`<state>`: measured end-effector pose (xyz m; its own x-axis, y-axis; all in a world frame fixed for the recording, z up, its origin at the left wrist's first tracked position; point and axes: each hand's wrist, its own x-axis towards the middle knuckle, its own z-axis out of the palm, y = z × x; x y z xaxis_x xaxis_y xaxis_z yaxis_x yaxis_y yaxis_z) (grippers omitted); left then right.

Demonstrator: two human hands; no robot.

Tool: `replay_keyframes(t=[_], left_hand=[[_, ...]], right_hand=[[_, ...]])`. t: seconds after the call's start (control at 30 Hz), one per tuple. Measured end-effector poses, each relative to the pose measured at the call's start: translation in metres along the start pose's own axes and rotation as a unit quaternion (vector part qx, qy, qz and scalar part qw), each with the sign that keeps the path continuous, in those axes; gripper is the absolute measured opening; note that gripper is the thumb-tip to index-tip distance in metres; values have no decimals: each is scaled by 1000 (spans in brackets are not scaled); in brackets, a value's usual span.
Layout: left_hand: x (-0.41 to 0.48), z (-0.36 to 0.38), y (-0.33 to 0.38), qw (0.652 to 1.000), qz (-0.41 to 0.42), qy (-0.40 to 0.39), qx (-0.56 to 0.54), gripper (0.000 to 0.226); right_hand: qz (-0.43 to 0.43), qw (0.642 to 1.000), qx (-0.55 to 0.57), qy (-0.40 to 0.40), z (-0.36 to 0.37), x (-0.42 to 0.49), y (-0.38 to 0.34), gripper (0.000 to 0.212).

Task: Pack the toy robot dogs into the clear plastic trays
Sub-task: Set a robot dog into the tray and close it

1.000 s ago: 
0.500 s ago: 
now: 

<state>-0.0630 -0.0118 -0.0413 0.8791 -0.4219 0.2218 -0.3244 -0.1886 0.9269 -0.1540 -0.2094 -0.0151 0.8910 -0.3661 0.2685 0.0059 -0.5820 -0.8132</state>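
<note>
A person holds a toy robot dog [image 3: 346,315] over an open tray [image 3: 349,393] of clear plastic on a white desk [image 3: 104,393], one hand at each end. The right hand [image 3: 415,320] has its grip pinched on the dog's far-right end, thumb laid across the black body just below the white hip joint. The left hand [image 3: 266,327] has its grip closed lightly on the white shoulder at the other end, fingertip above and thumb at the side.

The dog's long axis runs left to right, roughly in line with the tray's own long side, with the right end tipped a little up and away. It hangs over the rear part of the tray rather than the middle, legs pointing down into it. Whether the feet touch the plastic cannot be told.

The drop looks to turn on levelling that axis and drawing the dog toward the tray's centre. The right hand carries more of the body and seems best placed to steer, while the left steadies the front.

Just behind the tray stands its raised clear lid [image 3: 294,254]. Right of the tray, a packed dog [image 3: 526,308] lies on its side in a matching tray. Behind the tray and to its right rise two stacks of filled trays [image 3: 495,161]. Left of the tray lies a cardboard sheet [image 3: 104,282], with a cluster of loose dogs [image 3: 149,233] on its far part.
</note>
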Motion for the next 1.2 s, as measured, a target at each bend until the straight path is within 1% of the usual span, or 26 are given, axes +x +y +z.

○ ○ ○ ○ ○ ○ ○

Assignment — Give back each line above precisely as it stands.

Exercise answer —
`<state>`: measured end-effector pose (xyz m; its own x-axis, y-axis; all in a world frame fixed for the recording, z up, its origin at the left wrist's first tracked position; point and axes: each hand's wrist, its own x-axis towards the middle knuckle, its own z-axis out of the palm, y = z × x; x y z xaxis_x xaxis_y xaxis_z yaxis_x yaxis_y yaxis_z) (grippers omitted); left then right.

Demonstrator: two human hands; no robot.

Tool: `replay_keyframes(t=[_], left_hand=[[_, ...]], right_hand=[[_, ...]])`. t: seconds after the call's start (control at 30 Hz), one per tuple. Measured end-effector poses, each relative to the pose measured at the call's start: translation in metres along the start pose's own axes and rotation as a unit quaternion (vector part qx, qy, qz and scalar part qw), each with the sign that keeps the path continuous, in those axes; gripper is the absolute measured opening; note that gripper is the thumb-tip to index-tip distance in metres; values have no decimals: each is scaled by 1000 (spans in brackets are not scaled); in brackets, a value's usual span.
Layout: left_hand: x (-0.41 to 0.48), z (-0.36 to 0.38), y (-0.33 to 0.38), qw (0.652 to 1.000), qz (-0.41 to 0.42), qy (-0.40 to 0.39), qx (-0.56 to 0.54), gripper (0.000 to 0.226); right_hand: qz (-0.43 to 0.43), qw (0.642 to 1.000), qx (-0.55 to 0.57), qy (-0.40 to 0.40), z (-0.36 to 0.37), x (-0.42 to 0.49), y (-0.38 to 0.34), gripper (0.000 to 0.212).

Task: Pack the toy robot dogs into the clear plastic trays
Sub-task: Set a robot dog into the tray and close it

1.000 s ago: 
0.500 s ago: 
now: 

<state>-0.0630 -0.0118 -0.0413 0.8791 -0.4219 0.2218 -0.3244 -0.1886 0.9269 -0.1540 -0.2094 -0.0151 0.8910 -0.3661 0.2685 0.0059 -0.5820 -0.8132</state>
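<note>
A person holds a toy robot dog [image 3: 346,315] over an open tray [image 3: 349,393] of clear plastic on a white desk [image 3: 104,393], one hand at each end. The right hand [image 3: 415,320] has its grip pinched on the dog's far-right end, thumb laid across the black body just below the white hip joint. The left hand [image 3: 266,327] has its grip closed lightly on the white shoulder at the other end, fingertip above and thumb at the side.

The dog's long axis runs left to right, roughly in line with the tray's own long side, with the right end tipped a little up and away. It hangs over the rear part of the tray rather than the middle, legs pointing down into it. Whether the feet touch the plastic cannot be told.

The drop looks to turn on levelling that axis and drawing the dog toward the tray's centre. The right hand carries more of the body and seems best placed to steer, while the left steadies the front.

Just behind the tray stands its raised clear lid [image 3: 294,254]. Right of the tray, a packed dog [image 3: 526,308] lies on its side in a matching tray. Behind the tray and to its right rise two stacks of filled trays [image 3: 495,161]. Left of the tray lies a cardboard sheet [image 3: 104,282], with a cluster of loose dogs [image 3: 149,233] on its far part.
</note>
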Motion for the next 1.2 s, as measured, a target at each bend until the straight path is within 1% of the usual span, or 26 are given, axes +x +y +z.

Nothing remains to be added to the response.